■ **Task item**
In the material below, find each line with the word "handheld" and list it.
:: Given records ::
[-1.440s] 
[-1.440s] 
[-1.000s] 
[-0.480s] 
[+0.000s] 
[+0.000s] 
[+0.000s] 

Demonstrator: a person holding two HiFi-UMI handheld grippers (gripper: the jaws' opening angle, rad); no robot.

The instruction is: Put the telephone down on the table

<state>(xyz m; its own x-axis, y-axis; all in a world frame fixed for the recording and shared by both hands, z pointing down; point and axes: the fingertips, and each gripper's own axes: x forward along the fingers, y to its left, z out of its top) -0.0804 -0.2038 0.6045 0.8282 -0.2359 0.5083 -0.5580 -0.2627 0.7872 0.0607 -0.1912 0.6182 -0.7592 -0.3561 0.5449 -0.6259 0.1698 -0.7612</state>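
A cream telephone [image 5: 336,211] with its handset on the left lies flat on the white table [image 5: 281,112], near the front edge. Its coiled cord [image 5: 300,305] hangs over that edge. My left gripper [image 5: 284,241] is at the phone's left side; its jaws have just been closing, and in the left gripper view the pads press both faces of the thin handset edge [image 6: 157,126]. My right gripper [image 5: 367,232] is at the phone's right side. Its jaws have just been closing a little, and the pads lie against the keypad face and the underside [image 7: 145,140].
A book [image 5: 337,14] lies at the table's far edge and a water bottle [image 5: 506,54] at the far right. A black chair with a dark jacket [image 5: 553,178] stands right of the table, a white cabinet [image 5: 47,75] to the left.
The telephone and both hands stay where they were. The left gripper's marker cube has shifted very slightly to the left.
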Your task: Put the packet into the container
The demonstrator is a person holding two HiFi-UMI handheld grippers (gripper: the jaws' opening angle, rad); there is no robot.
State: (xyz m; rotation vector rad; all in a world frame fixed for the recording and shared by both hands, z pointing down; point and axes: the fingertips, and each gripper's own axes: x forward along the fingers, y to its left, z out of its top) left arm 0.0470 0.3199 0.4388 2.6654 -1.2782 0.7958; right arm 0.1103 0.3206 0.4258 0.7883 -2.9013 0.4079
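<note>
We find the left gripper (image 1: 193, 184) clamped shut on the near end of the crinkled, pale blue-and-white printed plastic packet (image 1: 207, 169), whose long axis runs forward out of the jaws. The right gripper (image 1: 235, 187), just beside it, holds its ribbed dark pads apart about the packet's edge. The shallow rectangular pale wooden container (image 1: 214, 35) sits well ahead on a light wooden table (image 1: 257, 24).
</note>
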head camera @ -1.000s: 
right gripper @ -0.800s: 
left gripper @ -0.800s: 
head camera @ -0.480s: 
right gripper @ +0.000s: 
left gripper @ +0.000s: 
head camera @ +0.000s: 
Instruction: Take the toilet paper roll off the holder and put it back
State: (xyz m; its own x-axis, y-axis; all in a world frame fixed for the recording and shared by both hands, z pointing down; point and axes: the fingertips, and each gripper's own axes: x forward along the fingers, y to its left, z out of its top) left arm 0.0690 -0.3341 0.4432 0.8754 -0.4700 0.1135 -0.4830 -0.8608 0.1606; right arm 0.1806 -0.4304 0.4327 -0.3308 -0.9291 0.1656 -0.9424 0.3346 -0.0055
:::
■ **Task output**
Demonstrator: a person holding two HiFi-UMI handheld grippers (gripper: the jaws' opening angle, rad); no robot.
The demonstrator is a person holding two HiFi-UMI handheld grippers (gripper: the jaws' opening angle, rad); there is no robot.

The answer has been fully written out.